* **Problem description**
The lines you need are those holding the word "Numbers"; pull them from the material.

* **Provided material**
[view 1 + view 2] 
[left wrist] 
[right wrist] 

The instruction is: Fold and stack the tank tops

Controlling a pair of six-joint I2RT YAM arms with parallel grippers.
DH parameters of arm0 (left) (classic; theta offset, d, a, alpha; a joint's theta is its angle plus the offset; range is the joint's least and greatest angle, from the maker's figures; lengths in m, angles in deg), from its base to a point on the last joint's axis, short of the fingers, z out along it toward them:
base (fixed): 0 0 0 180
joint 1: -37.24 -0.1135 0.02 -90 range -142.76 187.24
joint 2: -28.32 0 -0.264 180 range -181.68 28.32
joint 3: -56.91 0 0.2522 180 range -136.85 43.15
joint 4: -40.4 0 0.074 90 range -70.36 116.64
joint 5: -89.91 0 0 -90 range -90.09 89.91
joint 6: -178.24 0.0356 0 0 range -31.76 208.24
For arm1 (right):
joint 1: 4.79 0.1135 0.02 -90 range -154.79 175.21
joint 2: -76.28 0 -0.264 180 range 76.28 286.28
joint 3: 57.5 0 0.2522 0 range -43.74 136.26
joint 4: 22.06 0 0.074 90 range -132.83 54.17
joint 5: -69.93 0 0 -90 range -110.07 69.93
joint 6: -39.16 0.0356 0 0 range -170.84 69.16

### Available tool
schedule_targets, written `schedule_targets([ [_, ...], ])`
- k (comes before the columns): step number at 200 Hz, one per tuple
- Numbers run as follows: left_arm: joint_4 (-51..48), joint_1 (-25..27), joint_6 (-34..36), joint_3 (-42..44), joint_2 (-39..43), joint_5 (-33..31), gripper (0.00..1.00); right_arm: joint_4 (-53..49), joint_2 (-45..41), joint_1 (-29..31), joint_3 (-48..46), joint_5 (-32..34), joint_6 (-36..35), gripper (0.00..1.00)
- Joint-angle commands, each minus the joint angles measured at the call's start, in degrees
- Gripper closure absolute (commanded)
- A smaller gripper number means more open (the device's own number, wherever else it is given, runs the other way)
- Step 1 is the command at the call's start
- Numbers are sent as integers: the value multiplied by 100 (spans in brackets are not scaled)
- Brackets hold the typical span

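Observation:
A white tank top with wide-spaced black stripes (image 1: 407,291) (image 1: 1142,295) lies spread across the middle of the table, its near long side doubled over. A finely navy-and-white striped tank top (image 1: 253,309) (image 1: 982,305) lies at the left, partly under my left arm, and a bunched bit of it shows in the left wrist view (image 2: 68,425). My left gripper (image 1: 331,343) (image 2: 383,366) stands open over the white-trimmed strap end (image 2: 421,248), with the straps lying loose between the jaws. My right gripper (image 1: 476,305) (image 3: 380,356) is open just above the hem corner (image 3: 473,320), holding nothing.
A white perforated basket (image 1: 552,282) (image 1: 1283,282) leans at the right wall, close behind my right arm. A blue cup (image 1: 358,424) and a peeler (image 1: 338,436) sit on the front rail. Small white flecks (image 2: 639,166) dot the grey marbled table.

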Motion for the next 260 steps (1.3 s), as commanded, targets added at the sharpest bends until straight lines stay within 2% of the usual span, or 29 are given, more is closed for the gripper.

* **Exercise answer**
- Numbers run as follows: left_arm: joint_4 (-51..48), joint_1 (-25..27), joint_6 (-34..36), joint_3 (-42..44), joint_2 (-39..43), joint_5 (-33..31), gripper (0.00..1.00); right_arm: joint_4 (-53..49), joint_2 (-45..41), joint_1 (-29..31), joint_3 (-48..46), joint_5 (-32..34), joint_6 (-36..35), gripper (0.00..1.00)
- Numbers are sent as integers: the value multiplied by 100 (spans in brackets are not scaled)

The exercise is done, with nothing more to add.